The Conception of the Honourable and Glorious Prophet, Forerunner and Baptist John.
Galatians 4:22-31; Luke 1:5-25.
Read Luke 1:5-25
Glory to Jesus Christ! Glory forever!
There is a parable of two friends, one of which was an agnostic and another one a practicing Christian. Trying to provoke his Christian friend, an agnostic posed a tricky question: “Why do you go to pray at the church every Sunday? Don’t you know that God is present everywhere, and He is always the same?”
“I know that God is the same everywhere,” replied a Christian, “but I am not the same everywhere.”
When we enter a sacred place, we notice right away the difference in comparison with the external world. As one of the Matins hymns says: “Standing in the Temple of Your Glory, we think ourselves to stand in Heaven.” All contribute to that feeling: the smell of the incense, the beauty of the icons, stained glass windows, architecture, silence, candles, play of colours, and, above all, a very special atmosphere that helps us to enter into God’s presence in a very special way.
No wonder that Zechariah was able to see and hear the voice of God, transmitted through the Archangel Gabriel, only when he was given a long-awaited opportunity to incense the sanctuary of the most sacred place on earth.

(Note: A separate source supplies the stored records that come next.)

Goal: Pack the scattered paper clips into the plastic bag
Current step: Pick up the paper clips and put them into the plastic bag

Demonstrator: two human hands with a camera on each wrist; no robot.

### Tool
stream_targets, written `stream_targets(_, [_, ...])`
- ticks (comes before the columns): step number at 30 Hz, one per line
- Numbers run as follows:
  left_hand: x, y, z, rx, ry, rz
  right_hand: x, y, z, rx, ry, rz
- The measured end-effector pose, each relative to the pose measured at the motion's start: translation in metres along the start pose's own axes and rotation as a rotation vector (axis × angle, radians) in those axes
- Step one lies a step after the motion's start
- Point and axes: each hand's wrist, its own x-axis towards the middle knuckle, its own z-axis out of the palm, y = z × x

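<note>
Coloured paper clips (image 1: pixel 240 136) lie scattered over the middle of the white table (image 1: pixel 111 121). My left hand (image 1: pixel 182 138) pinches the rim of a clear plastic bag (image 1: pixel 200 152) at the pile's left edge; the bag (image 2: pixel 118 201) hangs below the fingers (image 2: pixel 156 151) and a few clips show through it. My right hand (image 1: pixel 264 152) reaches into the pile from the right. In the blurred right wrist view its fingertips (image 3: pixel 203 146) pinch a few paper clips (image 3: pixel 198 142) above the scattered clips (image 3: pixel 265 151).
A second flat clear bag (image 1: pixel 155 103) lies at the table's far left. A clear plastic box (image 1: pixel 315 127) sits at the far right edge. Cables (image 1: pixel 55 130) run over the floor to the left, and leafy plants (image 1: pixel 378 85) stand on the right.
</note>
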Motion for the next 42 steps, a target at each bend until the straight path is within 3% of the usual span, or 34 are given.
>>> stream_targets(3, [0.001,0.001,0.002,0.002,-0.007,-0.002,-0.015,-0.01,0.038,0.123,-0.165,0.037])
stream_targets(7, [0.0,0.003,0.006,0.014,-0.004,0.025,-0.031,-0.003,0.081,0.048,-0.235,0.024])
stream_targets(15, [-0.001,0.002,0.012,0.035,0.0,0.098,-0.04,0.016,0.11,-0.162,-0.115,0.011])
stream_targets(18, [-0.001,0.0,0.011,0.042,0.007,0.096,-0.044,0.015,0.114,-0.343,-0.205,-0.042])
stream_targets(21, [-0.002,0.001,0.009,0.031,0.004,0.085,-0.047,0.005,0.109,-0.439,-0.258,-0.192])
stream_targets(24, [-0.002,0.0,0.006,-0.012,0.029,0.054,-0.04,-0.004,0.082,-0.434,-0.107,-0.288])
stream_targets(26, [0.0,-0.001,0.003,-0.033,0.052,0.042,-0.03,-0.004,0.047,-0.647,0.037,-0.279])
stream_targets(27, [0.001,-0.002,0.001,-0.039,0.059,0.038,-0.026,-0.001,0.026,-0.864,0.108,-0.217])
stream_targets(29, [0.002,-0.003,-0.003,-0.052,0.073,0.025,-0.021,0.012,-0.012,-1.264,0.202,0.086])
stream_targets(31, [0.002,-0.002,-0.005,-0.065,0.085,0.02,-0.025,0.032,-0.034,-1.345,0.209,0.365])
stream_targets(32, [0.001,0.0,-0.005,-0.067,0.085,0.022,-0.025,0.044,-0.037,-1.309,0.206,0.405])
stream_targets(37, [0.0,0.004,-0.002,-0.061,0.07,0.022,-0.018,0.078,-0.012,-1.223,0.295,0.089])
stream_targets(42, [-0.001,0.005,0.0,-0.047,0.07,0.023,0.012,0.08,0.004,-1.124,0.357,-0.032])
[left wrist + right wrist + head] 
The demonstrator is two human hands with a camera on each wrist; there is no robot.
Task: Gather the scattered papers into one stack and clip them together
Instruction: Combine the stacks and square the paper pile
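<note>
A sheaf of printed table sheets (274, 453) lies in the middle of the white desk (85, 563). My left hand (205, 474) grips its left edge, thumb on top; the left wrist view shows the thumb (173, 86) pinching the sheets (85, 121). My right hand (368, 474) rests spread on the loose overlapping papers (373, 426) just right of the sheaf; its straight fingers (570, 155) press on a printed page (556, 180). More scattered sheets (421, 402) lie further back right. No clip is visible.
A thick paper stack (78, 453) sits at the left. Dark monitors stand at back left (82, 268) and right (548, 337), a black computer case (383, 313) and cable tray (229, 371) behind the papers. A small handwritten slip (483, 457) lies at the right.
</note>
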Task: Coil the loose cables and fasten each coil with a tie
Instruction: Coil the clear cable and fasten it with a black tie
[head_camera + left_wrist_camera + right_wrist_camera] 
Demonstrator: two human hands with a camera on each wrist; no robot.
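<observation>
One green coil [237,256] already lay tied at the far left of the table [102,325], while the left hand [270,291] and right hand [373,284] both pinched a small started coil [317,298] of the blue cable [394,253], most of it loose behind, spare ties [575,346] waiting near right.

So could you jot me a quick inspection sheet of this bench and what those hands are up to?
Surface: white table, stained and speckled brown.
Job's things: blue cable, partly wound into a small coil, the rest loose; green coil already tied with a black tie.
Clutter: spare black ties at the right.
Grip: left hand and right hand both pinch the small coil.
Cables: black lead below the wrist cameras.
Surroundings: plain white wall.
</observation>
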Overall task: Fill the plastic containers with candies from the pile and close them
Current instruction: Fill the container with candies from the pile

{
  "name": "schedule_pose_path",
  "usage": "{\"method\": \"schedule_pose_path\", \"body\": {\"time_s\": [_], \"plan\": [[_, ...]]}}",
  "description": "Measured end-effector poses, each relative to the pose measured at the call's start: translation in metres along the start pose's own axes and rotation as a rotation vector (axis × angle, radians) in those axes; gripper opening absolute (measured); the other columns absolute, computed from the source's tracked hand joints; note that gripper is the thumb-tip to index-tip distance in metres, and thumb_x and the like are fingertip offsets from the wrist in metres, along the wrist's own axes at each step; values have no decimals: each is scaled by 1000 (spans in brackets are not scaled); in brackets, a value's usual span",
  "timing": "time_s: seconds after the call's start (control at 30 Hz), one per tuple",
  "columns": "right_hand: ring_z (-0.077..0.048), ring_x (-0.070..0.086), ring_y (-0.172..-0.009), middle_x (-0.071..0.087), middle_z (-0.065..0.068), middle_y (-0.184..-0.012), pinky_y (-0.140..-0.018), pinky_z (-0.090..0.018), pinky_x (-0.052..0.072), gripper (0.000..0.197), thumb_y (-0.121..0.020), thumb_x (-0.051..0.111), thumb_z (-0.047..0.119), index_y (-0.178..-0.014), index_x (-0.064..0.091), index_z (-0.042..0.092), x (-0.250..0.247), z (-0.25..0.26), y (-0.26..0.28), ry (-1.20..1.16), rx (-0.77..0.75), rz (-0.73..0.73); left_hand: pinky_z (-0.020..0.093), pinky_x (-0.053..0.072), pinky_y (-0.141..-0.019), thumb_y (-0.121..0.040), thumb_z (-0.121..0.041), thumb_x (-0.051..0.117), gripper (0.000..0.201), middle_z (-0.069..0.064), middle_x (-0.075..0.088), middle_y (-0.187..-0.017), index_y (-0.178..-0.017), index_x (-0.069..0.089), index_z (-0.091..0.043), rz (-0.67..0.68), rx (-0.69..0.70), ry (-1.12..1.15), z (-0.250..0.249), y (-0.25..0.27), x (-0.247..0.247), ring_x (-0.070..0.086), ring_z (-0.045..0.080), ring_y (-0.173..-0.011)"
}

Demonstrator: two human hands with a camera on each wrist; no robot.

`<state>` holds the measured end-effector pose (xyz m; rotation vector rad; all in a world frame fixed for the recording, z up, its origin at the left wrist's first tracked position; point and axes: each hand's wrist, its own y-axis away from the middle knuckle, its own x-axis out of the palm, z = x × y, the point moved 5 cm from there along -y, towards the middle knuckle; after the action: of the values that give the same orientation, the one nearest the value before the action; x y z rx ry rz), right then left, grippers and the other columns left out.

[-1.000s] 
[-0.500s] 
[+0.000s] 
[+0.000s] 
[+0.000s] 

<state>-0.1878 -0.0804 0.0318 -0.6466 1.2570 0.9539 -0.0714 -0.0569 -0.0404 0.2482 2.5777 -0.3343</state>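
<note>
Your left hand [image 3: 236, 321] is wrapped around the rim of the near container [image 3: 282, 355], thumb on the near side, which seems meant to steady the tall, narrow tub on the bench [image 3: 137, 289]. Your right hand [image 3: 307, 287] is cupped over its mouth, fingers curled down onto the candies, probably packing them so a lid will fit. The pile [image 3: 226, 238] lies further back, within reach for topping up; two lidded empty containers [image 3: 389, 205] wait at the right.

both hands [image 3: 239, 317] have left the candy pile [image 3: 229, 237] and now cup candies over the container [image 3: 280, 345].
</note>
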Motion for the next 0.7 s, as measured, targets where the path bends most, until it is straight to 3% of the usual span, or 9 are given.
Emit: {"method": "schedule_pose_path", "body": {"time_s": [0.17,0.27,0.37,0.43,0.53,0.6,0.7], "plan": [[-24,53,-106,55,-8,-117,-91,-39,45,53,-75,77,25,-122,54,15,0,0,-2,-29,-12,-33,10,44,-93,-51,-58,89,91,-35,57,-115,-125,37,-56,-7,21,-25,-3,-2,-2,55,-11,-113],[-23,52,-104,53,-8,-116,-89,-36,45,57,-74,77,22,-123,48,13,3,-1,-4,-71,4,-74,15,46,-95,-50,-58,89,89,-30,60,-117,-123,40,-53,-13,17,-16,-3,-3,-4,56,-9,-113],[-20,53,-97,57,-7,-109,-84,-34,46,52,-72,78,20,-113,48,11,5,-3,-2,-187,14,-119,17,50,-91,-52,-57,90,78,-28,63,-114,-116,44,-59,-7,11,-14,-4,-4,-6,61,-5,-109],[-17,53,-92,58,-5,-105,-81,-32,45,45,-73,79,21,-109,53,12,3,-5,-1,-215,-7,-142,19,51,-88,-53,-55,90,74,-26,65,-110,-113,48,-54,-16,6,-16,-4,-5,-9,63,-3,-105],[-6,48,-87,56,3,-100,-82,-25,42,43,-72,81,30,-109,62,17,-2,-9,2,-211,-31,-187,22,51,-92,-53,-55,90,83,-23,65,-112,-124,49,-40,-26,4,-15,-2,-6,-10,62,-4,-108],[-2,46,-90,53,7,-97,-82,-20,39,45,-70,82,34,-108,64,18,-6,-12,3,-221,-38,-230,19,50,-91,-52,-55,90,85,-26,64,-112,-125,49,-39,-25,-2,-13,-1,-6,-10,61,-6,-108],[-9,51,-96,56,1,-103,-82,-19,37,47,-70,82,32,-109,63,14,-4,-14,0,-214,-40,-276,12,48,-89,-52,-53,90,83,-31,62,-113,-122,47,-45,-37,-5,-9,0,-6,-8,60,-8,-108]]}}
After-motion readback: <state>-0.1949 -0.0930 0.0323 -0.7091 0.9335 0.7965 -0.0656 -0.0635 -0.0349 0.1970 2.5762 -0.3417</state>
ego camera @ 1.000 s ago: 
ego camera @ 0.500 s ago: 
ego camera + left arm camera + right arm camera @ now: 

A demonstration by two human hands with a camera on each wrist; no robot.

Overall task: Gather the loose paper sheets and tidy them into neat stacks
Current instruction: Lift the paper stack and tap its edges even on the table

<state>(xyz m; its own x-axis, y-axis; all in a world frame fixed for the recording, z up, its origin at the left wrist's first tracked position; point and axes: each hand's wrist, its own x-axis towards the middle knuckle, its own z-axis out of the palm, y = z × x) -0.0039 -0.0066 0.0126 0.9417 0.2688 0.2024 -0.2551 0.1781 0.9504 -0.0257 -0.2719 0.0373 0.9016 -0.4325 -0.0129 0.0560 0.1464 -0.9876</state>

God may have spoken to him many times throughout his childless life, but he could open his spiritual ears and eyes only in the Holy of Holies of the Temple.
In one of Bernard Shaw’s plays, the Dauphin is perplexed by the fact that Joan of Arc hears “the voices,” and he does not: “Why don’t the voices come to me? I am king not you.”
“They do come to you,” replied Joan, “but you do not hear them. You have not sat in the field in the evening listening for them. When the Angelus rings you cross yourself and have done with it; but if you prayed from your heart, and listened to the thrilling of the bells in the air after they stop ringing, you would hear the voices as well as I do.”
Many times, when I accompany our faithful to various pilgrimages, I witness miracles happening to those who open their hearts: childless couples receive a gift of conceiving their children, people with cancer get cured, marriages on the edge of divorce receive new chance of staying together, people who have lost their faith find it anew. Some of the pilgrims relate their healings to touching certain relics, drinking of water from some holy springs, or praying in front of the miracle working icons. Yet, I do not cease to repeat that our aim is not to touch holy items, but to allow God to touch us through them. Despite Zechariah’s apparent doubts and limitations, God spoke to him, and he was able to see and hear, because he was in the Temple. Let us never underestimate the importance of praying in the church.